There is a running theme throughout the book that simply puts the FBI and Justice Department hierarchy in Goldsmith’s cross-hairs. For example, citing the government reneging on its arrangement with O’Brien to exonerate him if he took a polygraph and passed, Goldsmith claims the government “acted outrageously…representing after the interview (of O’Brien) that he did well and that the exoneration was forthcoming” (p. 285). This did not happen.

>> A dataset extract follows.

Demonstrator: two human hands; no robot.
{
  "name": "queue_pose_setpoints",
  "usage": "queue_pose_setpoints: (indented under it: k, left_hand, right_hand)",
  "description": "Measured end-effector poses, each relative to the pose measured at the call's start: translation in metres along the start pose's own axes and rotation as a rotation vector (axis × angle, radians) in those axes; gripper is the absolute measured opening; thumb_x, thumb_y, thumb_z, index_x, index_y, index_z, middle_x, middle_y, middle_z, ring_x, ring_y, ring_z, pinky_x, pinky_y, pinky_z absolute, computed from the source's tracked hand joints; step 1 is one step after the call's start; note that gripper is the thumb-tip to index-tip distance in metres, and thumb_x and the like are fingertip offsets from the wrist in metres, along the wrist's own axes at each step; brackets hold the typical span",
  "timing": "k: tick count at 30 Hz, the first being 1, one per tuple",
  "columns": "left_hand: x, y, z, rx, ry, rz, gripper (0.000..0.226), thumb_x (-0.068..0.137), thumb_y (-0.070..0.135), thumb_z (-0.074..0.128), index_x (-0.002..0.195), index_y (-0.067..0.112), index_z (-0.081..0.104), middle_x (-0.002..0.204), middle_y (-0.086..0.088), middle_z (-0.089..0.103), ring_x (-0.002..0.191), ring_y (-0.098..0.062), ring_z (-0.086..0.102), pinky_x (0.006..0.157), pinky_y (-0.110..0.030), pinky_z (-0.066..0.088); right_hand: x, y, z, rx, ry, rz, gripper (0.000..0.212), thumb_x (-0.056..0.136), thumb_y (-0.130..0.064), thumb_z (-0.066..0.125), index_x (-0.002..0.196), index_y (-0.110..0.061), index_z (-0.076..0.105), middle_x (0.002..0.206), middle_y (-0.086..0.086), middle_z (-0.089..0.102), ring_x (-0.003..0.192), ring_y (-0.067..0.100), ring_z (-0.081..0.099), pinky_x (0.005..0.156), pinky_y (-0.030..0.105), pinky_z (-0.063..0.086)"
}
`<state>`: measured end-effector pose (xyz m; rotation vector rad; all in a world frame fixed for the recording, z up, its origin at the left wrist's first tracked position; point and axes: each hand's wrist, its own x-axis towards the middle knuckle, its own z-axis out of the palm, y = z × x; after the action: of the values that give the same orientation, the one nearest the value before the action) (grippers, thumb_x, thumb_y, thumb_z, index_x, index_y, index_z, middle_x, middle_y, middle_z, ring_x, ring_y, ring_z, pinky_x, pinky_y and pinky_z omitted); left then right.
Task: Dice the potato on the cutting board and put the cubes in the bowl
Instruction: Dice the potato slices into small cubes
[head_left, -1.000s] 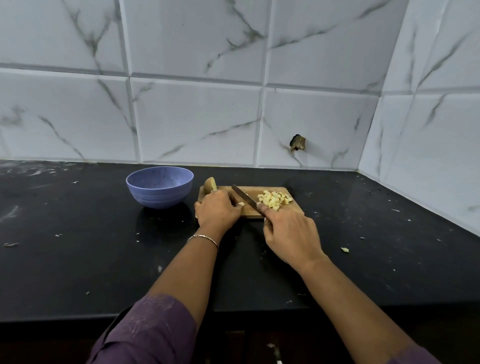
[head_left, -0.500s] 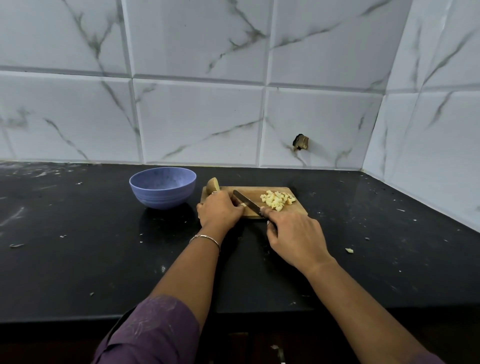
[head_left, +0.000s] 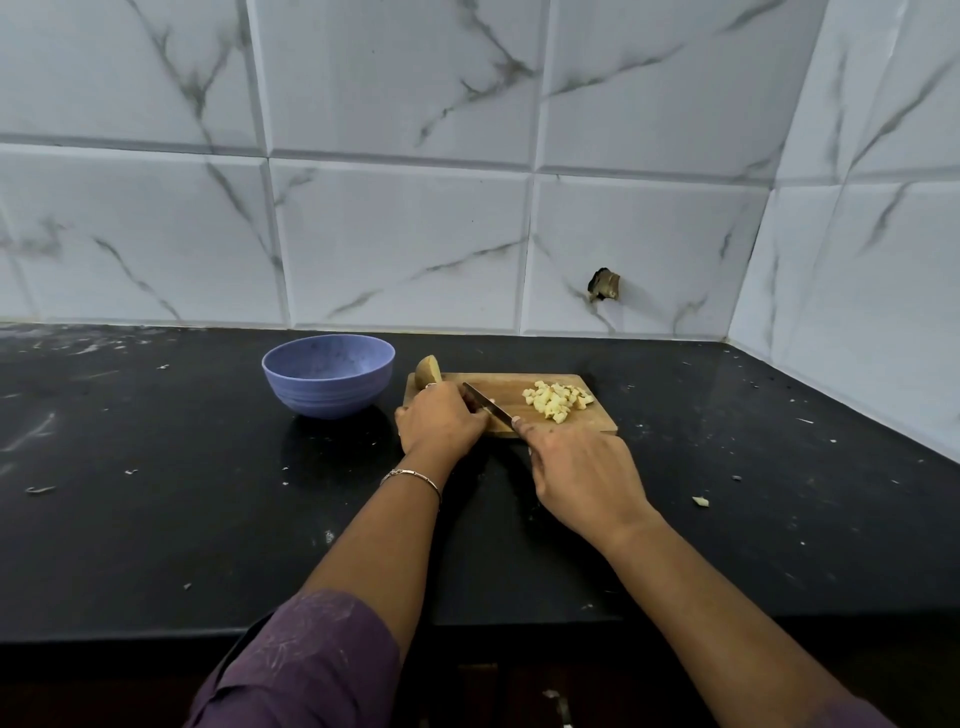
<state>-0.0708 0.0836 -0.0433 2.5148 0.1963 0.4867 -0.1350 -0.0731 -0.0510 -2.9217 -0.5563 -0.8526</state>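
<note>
1. The wooden cutting board (head_left: 501, 383) lies on the black counter (head_left: 156, 519), near the tiled wall (head_left: 405, 234).
2. A pile of pale potato cubes (head_left: 558, 401) sits on the right part of the board.
3. An uncut potato piece (head_left: 428, 370) with its skin on rests at the board's far left corner, just behind the left hand (head_left: 441, 421).
4. The left hand is on the board's left part, its grip curled down with the fingertips close against the knife (head_left: 485, 408); whatever it has under the fingers is hidden, so I cannot tell what it has hold of.
5. The right hand (head_left: 582, 467) has its grip closed round the knife handle, which the hand covers; the blade points away and to the left, low over the board.
6. The blue bowl (head_left: 327, 374) stands upright on the counter just left of the board, apart from it.
7. A thin bracelet (head_left: 410, 475) circles the left wrist, and a small pale scrap (head_left: 701, 501) lies on the counter to the right of the right hand.
</note>
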Motion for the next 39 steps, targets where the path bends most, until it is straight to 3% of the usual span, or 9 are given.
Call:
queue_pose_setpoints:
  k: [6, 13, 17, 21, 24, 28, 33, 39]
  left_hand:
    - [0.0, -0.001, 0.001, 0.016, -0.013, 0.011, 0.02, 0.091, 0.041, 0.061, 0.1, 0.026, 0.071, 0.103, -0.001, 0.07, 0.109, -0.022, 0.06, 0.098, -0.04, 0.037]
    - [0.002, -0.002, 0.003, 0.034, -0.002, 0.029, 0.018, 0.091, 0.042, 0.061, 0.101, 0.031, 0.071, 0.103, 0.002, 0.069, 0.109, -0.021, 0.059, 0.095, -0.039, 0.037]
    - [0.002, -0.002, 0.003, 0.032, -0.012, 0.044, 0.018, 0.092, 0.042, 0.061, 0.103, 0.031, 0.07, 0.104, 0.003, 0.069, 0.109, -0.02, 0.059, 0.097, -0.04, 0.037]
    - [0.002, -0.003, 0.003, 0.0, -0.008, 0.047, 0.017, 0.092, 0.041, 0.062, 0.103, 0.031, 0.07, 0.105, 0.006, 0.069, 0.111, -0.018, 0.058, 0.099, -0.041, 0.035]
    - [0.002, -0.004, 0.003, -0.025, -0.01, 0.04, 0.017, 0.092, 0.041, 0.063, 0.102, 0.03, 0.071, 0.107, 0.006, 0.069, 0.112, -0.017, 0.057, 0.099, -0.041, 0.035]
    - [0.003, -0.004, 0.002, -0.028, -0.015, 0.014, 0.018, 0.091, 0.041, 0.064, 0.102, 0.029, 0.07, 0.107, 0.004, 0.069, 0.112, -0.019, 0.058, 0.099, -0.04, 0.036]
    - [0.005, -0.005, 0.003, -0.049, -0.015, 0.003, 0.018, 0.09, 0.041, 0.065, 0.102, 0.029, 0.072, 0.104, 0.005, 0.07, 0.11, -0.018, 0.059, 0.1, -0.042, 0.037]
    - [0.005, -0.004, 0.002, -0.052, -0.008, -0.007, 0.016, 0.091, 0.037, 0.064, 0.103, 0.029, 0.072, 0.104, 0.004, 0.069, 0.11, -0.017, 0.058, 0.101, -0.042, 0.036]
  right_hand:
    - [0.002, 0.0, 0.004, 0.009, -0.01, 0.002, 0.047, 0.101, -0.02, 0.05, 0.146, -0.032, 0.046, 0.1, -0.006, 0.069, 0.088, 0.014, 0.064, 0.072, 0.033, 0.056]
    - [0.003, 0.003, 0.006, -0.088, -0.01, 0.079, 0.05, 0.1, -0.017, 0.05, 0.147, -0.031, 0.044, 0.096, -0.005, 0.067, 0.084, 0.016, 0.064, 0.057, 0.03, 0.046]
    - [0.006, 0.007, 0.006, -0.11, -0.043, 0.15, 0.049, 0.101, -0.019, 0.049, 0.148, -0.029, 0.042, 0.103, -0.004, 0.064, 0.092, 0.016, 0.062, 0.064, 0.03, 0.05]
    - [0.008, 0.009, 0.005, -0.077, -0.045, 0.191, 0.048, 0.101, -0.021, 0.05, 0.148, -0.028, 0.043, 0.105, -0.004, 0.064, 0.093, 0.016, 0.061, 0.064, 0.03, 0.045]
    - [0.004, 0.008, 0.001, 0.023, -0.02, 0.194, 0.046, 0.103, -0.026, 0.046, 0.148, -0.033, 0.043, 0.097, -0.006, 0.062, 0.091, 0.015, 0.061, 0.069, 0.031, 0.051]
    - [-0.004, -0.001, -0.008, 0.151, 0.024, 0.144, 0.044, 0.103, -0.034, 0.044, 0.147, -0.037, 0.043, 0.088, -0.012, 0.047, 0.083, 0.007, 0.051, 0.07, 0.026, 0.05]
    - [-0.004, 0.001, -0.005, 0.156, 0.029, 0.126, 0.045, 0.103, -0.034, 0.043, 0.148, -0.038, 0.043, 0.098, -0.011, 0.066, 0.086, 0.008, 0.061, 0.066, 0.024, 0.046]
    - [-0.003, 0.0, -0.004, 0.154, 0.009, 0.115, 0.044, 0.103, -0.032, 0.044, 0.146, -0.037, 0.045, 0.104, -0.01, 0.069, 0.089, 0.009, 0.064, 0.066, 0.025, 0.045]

Interestingly, O’Brien ultimately admits that he misled Goldsmith, which would seem to taint many of the conversations that Goldsmith relies upon to advance his legal analysis. As is often the case, when one act of deception is uncovered, it would seem that one should question how many other times you were misled, or how many other acts of deception you may have overlooked.

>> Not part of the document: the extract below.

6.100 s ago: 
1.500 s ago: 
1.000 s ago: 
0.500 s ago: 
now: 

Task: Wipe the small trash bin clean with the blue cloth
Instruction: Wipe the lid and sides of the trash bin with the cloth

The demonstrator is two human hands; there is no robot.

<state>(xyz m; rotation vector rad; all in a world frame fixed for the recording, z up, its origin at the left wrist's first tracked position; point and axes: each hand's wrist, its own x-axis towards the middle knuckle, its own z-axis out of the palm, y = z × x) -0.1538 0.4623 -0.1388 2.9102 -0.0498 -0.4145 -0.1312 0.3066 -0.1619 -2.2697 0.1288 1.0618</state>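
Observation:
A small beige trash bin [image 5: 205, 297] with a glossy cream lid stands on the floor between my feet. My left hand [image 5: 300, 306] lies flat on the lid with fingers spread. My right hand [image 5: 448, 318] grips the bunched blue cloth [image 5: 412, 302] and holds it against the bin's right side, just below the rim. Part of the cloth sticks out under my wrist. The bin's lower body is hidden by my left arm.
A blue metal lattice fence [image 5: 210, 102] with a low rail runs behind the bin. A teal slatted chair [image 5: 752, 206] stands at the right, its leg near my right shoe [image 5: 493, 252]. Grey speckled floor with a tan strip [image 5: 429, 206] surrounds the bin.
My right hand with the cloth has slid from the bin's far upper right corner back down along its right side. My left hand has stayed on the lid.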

When all is said and done, the Hoffa investigation suffered from deceptive and ethically-challenged investigative practices, mass media hysteria and distortions, and of course, revisionist plots that make assumptions that can often be misleading.
Goldsmith’s attempt to bring clarity to the singular issue of O’Brien’s non-involvement in the disappearance of Hoffa provides a detailed analysis of the volumes of information that have been generated over the past several decades. Complimented with a first-person account from a principal spectator to this event, the most compelling argument for his stepfather’s non-culpability that Goldsmith can make is simply, O’Brien lived out his life, not in the witness protection program, but on the streets of Florida!
Frederick T. Martens is a retired detective/lieutenant in the New Jersey State Police; former Executive Director of the Pennsylvania Crime Commission; and a past president of the International Association for the Study of Organized Crime. (IASOC).